Optimising gifs effectively can be difficult and may well result in a loss of quality which you find hard to accept. There are three strategies to deal with this:

  • Spend an appropriate amount of time optimising and accept that this is a compromise between quality and size.
  • Spend an appropriate amount of time optimising the image and post the compromise but also provide a link to the larger file with a message warning of the size.
  • Don't bother with the optimisation and just post a link, perhaps using a still image from the animation to give a flavour of the file.

It is important to remember that animated gifs are not intended to produce epic masterpieces or wonderfully smooth animation. 30fps animation is simply not an option and animations longer than four or five seconds have to be carefully put together to avoid an unacceptable file size.

Step 1 - Making the image.

These are a list of things to consider when making your animation.

  • Areas that stay static will not need to be reloaded in every frame so if the animation only takes up a small portion of the frame size (a waving hand or jumping kitten for example) then try to keep the rest of the frame absolutely stationary.
  • Areas of flat colour take up much less memory than areas of blended colour so consider replacing the background with a flat colour layer.
  • The more frames your animation has the larger it will be. Remember that to be funny an animation does not need to be smooth.
  • Fades in gif animations require a huge amount of information and should be avoided unless absolutely nessecary.

Step 2 - Resizing your image.

This is one of the key steps in reducing image size. Remember, anything larger than 280px wide will be too large to be frontpaged on b3ta and that plenty of images notably smaller than this have been frontpaged in the past.

The way to reduce the size of an animation is with the image size tool found in the image menu.


The image size tool in adobe imagready.

Try to reduce your image size as far as possible without losing the meaning of your animation.

Step 3 - Export optimisation.

The final stage of the optimisation process comes when you export the image. In imageready you control this using the optimisation palette.

The export palette in adobe imageready.

You already know the difference between the file formats so i won't go into this again. The lossy tool averages out pixels across your animation and is a quick way to reduce the file size however this is often at the expense of an unacceptable drop in image quality. I rarely use a lossy of more than 20-30 on animations.

The palette tools are the most important in terms of optimisation, often by reducing to 64 or even 32 colours you can get a perfectly acceptable looking image for a vastly reduced file size. The key to not losing is to choose an appropriate palette type.

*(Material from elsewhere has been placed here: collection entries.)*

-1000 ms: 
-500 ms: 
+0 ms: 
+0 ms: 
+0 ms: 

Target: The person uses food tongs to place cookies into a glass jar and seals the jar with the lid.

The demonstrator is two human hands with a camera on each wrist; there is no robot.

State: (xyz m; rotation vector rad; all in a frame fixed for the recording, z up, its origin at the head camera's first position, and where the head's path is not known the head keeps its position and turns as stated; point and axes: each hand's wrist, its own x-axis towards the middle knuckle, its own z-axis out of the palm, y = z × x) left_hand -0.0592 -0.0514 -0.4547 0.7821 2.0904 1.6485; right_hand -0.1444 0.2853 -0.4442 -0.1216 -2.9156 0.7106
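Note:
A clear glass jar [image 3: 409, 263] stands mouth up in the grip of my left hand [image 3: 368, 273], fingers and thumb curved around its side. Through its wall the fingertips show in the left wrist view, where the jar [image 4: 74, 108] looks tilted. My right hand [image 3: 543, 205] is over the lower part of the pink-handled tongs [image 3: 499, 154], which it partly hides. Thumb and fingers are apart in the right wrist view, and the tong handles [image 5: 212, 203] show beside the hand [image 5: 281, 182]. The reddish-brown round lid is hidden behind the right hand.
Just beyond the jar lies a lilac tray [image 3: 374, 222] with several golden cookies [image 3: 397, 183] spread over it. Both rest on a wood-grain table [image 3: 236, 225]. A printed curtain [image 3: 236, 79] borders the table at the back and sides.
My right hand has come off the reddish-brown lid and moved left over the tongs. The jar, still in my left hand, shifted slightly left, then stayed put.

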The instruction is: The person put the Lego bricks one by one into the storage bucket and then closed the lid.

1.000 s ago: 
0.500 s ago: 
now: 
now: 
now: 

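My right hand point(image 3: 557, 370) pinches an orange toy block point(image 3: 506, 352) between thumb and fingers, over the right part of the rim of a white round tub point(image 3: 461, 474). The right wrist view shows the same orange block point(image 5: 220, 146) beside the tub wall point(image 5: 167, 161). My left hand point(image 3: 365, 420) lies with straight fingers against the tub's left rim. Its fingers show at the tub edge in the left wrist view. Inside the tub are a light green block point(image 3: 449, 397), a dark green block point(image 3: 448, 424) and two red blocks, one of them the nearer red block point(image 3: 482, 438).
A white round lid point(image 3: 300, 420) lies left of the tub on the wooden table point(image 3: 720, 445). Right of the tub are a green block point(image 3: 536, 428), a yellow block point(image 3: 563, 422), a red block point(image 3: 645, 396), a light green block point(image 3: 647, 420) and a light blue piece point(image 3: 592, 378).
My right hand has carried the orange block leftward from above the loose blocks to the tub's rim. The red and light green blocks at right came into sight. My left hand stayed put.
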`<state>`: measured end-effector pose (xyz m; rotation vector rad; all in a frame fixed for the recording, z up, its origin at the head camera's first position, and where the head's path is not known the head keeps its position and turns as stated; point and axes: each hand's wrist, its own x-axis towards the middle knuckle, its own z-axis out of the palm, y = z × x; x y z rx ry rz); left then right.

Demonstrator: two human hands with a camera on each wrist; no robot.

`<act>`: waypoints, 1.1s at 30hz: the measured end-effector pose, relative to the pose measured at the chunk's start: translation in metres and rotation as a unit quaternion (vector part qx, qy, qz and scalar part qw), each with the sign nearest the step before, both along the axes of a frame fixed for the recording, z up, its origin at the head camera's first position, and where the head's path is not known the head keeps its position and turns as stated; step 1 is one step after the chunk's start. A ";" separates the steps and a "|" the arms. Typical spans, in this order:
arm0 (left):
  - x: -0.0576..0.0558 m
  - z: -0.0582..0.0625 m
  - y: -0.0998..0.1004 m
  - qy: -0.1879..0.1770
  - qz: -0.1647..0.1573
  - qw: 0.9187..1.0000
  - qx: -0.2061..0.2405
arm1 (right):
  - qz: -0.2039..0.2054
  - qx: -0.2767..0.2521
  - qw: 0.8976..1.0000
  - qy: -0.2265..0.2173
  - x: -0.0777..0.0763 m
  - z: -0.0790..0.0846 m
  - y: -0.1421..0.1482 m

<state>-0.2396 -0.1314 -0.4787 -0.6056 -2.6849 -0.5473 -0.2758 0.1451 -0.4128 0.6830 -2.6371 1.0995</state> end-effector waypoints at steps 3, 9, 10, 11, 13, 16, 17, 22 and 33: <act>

The palette selector tool in adobe imageready.

By using the selective, adaptive and perceptual palette types the computer will automatically select the colours that best approximate your image for a given number of colours. They each do this using a different algorithm and so by testing each of these you may find that some give better effects than others.

Dither is what gifs use to approximate colours which are not in their palettes. This requires a good deal of information and thus can increase file sizes dramatically. I would usually have very little dithering on my animations and often none at all.

You can compare several different levels of optimisation using the 2-up and 4-up options at the top of the image window this will allow you to find the most suitable optimisation for your animation.

The image display selector in adobe imagready.